**Information shown:**
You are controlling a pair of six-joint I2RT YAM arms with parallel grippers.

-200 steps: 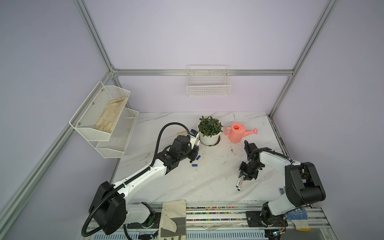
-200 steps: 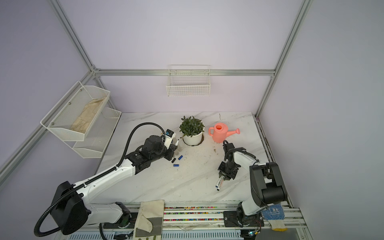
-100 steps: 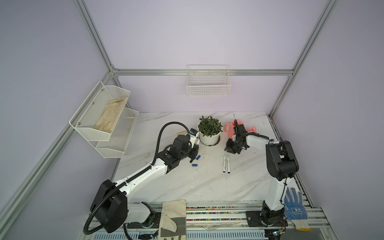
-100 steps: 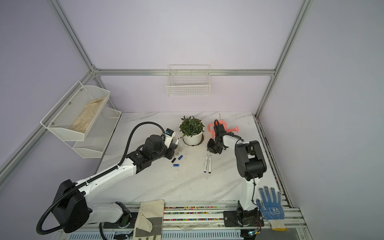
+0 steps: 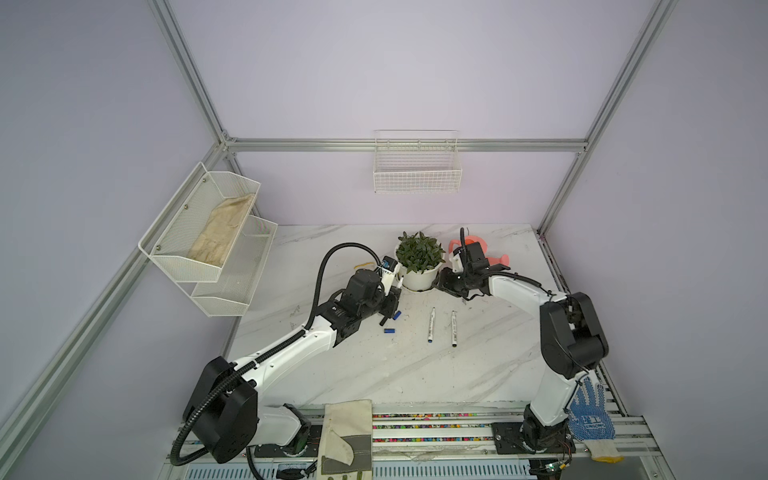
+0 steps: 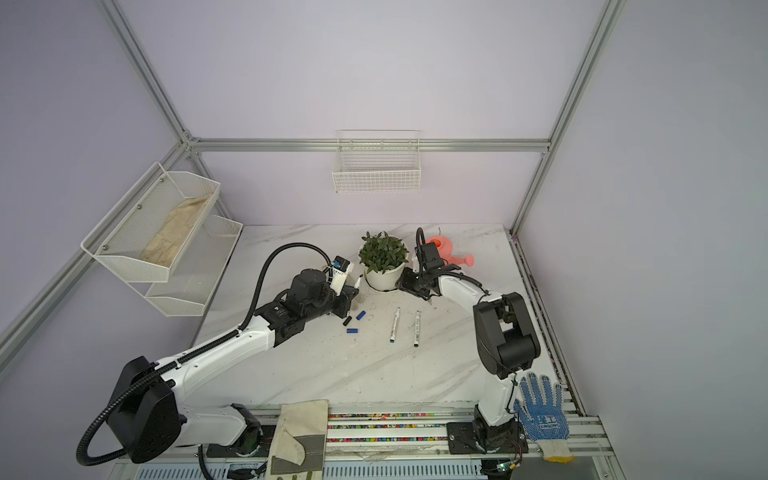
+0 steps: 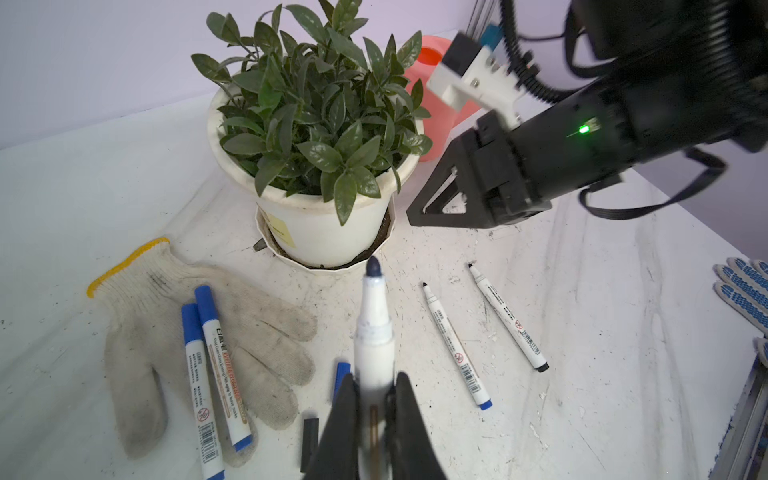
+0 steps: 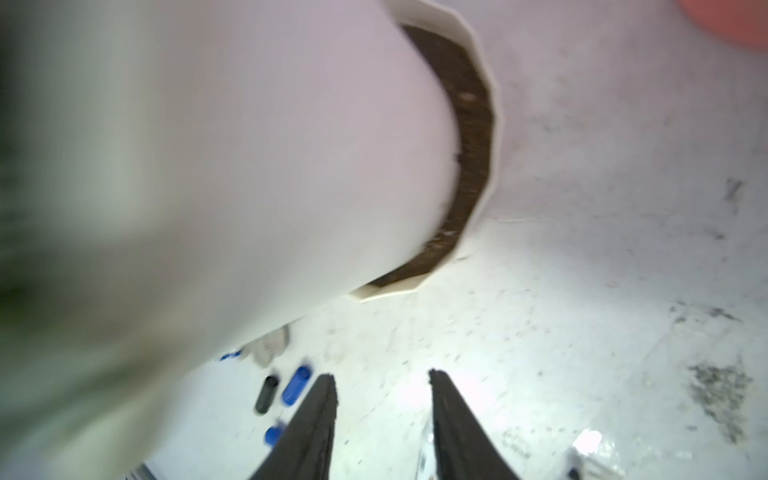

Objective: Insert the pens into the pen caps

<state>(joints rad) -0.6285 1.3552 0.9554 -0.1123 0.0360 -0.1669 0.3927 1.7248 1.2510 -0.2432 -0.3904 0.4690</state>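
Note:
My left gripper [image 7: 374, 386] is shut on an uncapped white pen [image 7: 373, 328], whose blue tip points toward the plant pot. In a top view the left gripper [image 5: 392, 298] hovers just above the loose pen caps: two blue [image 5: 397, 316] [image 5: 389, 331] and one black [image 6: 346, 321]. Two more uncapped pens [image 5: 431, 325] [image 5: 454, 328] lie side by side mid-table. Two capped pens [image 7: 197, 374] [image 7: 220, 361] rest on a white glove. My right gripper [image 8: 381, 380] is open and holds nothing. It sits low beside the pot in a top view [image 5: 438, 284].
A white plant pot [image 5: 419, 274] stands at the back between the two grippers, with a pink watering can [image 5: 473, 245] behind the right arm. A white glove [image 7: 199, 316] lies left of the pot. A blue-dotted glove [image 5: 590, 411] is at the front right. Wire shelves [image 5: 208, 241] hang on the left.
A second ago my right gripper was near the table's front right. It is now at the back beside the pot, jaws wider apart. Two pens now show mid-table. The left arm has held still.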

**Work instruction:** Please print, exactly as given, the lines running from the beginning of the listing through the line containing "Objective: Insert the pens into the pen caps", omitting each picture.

**Reply to the exercise:**
You are controlling a pair of six-joint I2RT YAM arms with parallel grippers.

-200 steps: 
-200 steps: 
-100 steps: 
-100 steps: 
+0 steps: 
+0 steps: 
+0 steps: 
+0 steps: 

Objective: Insert the pens into the pen caps

What needed an answer now has one.